[Start of section]
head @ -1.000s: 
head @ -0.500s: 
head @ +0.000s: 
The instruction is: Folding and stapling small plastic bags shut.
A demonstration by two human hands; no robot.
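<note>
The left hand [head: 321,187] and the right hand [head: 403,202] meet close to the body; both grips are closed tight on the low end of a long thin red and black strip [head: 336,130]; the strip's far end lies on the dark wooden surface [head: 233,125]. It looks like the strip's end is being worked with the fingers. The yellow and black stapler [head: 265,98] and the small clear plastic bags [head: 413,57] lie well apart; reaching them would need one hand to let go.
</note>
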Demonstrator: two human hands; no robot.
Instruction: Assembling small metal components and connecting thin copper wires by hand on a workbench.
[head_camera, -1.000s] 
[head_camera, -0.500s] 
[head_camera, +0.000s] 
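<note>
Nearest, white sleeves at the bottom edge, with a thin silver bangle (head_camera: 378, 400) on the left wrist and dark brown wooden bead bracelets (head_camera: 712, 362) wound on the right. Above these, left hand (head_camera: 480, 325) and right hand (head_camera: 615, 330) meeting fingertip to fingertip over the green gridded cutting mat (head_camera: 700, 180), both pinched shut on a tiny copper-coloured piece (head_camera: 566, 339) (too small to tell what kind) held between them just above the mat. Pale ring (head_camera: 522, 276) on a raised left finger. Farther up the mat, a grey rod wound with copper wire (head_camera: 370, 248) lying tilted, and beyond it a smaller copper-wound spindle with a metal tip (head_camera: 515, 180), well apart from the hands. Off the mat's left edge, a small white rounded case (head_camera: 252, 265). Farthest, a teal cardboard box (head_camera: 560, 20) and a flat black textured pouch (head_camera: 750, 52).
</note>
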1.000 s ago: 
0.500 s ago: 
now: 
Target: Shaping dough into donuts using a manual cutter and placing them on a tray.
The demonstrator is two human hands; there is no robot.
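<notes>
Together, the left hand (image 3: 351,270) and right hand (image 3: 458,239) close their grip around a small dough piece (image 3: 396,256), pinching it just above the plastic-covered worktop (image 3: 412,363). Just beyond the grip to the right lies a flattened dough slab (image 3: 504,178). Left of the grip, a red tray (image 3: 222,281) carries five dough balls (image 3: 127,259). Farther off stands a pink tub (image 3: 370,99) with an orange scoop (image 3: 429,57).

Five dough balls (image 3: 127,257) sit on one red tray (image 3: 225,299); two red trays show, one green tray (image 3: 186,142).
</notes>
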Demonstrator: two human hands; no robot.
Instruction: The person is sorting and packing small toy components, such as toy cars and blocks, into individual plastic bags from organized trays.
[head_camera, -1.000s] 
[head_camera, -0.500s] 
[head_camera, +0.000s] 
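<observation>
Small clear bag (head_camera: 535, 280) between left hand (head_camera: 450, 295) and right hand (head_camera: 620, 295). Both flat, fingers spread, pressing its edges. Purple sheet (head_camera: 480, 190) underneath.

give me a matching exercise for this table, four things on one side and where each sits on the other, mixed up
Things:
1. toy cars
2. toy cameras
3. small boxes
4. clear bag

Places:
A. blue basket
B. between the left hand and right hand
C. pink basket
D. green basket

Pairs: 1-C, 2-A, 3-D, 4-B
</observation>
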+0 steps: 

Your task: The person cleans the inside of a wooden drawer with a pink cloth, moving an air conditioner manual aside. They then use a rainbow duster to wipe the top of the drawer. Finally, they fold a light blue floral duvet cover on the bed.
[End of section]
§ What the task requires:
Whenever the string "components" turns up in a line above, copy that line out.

§ Output:
Instruction: Assembling small metal components and connecting thin copper wires by hand on a workbench.
Instruction: The person is sorting and packing small toy components, such as toy cars and blocks, into individual plastic bags from organized trays.

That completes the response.